- [What you should do] Extract all data as written.

- [Material provided]
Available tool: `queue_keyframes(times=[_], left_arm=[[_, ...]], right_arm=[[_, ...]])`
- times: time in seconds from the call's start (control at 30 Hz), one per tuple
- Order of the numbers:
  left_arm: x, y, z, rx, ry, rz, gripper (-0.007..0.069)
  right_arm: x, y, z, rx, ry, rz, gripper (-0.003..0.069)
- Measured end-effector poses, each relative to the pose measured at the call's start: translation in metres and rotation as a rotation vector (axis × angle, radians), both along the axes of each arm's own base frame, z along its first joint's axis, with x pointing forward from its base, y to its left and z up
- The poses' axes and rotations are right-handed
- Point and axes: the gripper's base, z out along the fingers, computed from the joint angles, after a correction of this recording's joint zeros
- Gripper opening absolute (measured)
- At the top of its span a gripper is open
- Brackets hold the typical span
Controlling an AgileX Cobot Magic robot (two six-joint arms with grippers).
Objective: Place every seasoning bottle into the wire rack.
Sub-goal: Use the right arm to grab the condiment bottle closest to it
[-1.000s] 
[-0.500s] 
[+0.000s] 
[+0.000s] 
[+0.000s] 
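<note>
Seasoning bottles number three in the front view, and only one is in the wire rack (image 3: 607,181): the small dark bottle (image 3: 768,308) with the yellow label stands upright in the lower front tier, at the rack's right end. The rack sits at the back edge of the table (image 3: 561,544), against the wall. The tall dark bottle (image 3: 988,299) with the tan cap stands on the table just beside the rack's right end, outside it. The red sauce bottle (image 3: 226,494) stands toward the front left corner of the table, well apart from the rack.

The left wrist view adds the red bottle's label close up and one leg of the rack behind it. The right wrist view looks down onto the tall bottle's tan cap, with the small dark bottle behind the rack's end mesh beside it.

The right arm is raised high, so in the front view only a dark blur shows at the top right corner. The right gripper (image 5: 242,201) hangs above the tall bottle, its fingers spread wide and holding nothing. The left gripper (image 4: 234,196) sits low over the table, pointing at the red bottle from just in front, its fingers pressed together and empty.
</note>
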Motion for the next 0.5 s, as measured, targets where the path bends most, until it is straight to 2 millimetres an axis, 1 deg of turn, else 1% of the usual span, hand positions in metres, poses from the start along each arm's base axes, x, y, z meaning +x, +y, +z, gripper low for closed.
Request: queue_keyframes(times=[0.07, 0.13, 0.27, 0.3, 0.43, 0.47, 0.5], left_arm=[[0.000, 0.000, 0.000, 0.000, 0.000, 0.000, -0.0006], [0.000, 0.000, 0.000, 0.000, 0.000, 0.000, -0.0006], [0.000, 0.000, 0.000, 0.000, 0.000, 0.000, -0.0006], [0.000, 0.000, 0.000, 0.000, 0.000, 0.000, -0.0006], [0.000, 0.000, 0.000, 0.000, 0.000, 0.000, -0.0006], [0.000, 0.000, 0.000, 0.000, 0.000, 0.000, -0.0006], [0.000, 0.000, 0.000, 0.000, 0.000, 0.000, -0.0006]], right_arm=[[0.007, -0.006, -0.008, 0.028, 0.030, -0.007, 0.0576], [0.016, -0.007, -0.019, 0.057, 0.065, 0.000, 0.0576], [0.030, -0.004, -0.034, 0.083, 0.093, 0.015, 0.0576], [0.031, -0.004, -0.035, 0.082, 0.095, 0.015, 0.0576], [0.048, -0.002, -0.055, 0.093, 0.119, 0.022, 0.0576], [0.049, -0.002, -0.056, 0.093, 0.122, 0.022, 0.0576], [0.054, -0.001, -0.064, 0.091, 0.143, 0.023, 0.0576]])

- [Solution to this task]
Available tool: `queue_keyframes(times=[_], left_arm=[[_, ...]], right_arm=[[_, ...]])`
- times: time in seconds from the call's start (control at 30 Hz), one per tuple
- Order of the numbers:
  left_arm: x, y, z, rx, ry, rz, gripper (-0.007..0.069)
  right_arm: x, y, z, rx, ry, rz, gripper (-0.003..0.069)
- Measured end-effector poses, each relative to the pose measured at the call's start: translation in metres and rotation as a rotation vector (axis × angle, radians), both along the axes of each arm's own base frame, z along its first joint's axis, with x pointing forward from its base, y to its left and z up
- The poses' axes and rotations are right-handed
- Point and axes: the gripper's base, z out along the fingers, computed from the joint angles, after a correction of this recording's joint zeros
- Gripper opening absolute (measured)
- At the top of its span a gripper is open
- Brackets hold the typical span
Controlling an AgileX Cobot Magic robot (two six-joint arms with grippers).
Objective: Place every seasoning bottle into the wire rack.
Sub-goal: Use the right arm to grab the condiment bottle closest to it
[-1.000s] 
[-0.500s] 
[+0.000s] 
[+0.000s] 
[+0.000s] 
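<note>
Seasoning bottles number three in the front view, and only one is in the wire rack (image 3: 607,181): the small dark bottle (image 3: 768,308) with the yellow label stands upright in the lower front tier, at the rack's right end. The rack sits at the back edge of the table (image 3: 561,544), against the wall. The tall dark bottle (image 3: 988,299) with the tan cap stands on the table just beside the rack's right end, outside it. The red sauce bottle (image 3: 226,494) stands toward the front left corner of the table, well apart from the rack.

The left wrist view adds the red bottle's label close up and one leg of the rack behind it. The right wrist view looks down onto the tall bottle's tan cap, with the small dark bottle behind the rack's end mesh beside it.

The right arm is raised high, so in the front view only a dark blur shows at the top right corner. The right gripper (image 5: 242,201) hangs above the tall bottle, its fingers spread wide and holding nothing. The left gripper (image 4: 234,196) sits low over the table, pointing at the red bottle from just in front, its fingers pressed together and empty.
</note>
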Motion for the next 0.5 s, as measured, targets where the path bends most, until it is straight to 2 millimetres an axis, 1 deg of turn, else 1% of the usual span, hand positions in metres, poses from the start along each arm's base axes, x, y, z meaning +x, +y, +z, gripper low for closed.
Request: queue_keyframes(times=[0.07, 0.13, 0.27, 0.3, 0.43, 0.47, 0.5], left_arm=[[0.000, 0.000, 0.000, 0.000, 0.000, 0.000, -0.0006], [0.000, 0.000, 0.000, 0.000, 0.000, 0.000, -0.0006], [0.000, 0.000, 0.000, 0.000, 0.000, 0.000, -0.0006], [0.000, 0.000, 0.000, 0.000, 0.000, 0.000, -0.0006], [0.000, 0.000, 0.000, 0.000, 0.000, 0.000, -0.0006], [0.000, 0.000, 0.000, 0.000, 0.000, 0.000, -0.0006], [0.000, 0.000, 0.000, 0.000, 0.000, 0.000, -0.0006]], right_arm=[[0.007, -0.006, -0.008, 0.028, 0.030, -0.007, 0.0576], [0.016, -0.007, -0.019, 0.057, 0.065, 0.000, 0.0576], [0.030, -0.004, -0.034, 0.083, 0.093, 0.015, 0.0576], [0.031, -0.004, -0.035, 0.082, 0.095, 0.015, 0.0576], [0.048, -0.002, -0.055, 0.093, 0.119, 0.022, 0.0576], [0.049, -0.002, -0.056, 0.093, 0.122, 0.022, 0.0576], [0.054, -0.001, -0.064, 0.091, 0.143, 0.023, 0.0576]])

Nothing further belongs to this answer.